A multimarker strategy approach was developed and proven to be more informative than a single biomarker in HF prognosis. To date, only few clinical scores evaluating risk stratification of HF have been developed. The BCN Bio-HF score is a unique tool combining a panel of biomarkers and clinical variables . Taken together, biomarkers provide information about myocyte necrosis (hs-cTnT), fibrosis and inflammation (sST2), and chamber strain (NT-proBNP). In our study, NT-proBNP, hs-cTnT, and sST2 in combination with clinical variables and treatments were highly predictive of composite outcome. We showed that the BCN Bio-HF score can also be applied to the CKD population and is highly predictive of CV events and mortality.
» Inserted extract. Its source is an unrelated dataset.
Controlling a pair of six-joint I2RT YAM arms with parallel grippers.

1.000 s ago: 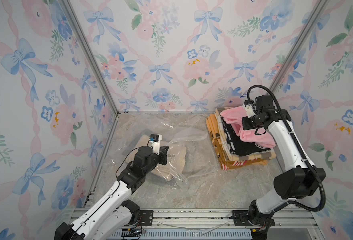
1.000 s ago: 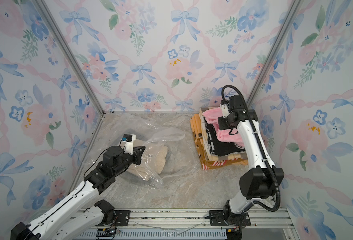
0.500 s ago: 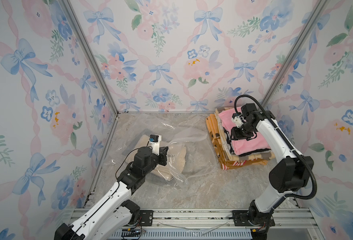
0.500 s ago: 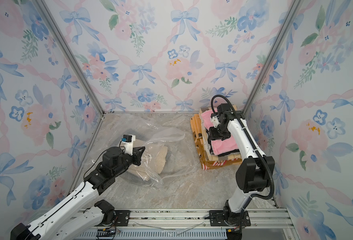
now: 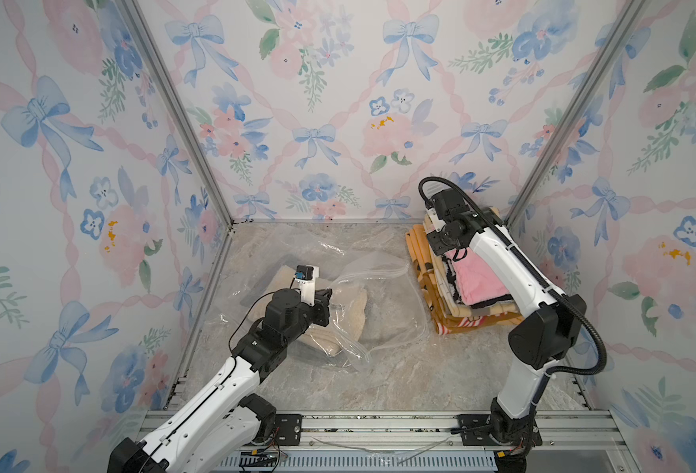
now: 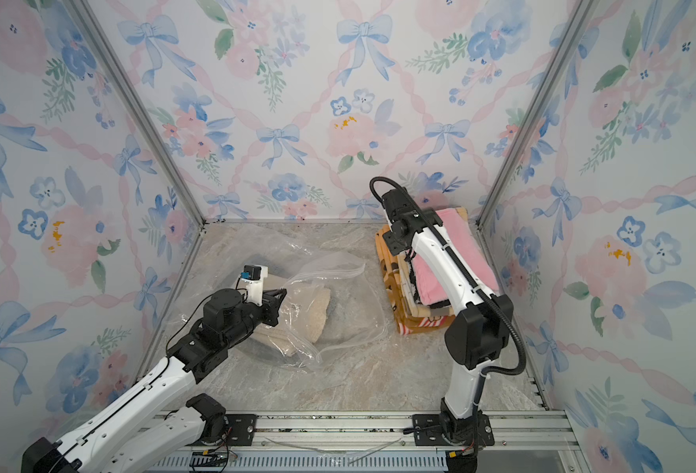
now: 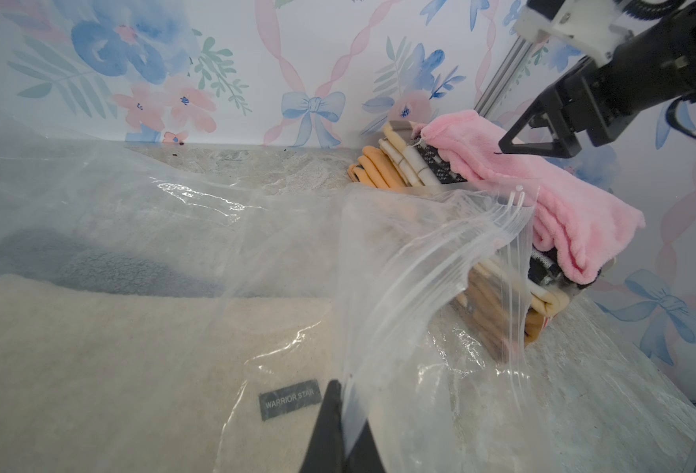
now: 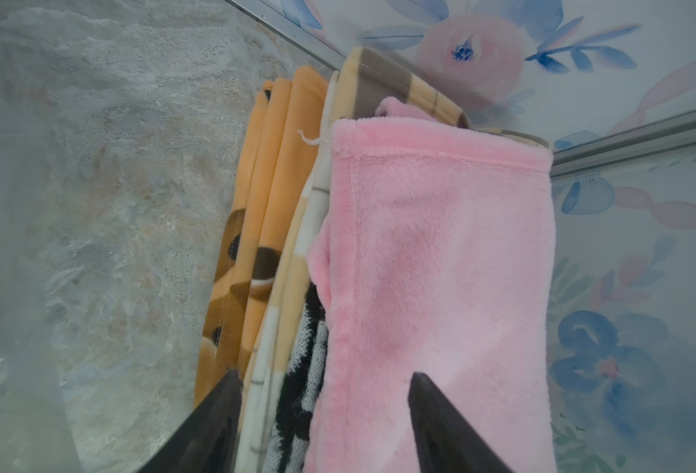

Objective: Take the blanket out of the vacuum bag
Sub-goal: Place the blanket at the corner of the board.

Beside, adding CRP to the BCN Bio-HF score did not provide better reclassification of CKD patients, as observed for HF . Although CRP is considered as a marker of early inflammation and a low level of hs-CRP may be associated with a more favorable prognosis in patients with coronary heart disease , its level remains stable in CKD before dialysis and unlikely plays a major role in subacute inflammation . Our results suggest that CRP does not improve the prognosis of patients at nondialyzed CKD stages, presenting mainly a subclinical cardiac dysfunction. In this population, a multimarker strategy such as the BCN Bio-HF score is definitely helpful to better stratify risk of death and CV events. Further longitudinal studies in CKD patients are needed to better characterize the interest of these combined markers involved in HF pathophysiology.
This study presents several limitations. First of all, tissue Doppler imaging was not taken into account at the time of inclusion; consequently, the e’ wave was not available. Then, a relatively small cohort of patients from a single medical center was enrolled. We only measured biomarkers at time of recruitment and did not evaluate the long-term trends of biomarkers, which could be useful for patient follow-up. Moreover, sST2 assay is not available in all laboratories, which reduces the use of the multimarker strategy.
To our knowledge, this is the first study showing that sST2 is a good biomarker to evaluate the cardiac remodeling feature in nondialyzed CKD patients. Although sST2 alone is not predictive of CV events and death in this population, it plays an important role to stratify risk of all-cause mortality and CV events in a multimarker strategy combined with clinical variables.
The datasets generated and/or analysed during the current study are available from the corresponding author on reasonable request.
Part of the study was presented at the meeting “Printemps de la Cardiologie 2018” and published as an abstract in the Archives of Cardiovascular Diseases Supplements 2018, 10-2:202.
Conflicts of Interest
The authors declare that there is no conflict of interest regarding the publication of this paper.
This work was supported by a grant from the Ministère de la Santé (PHRC-UF 9763).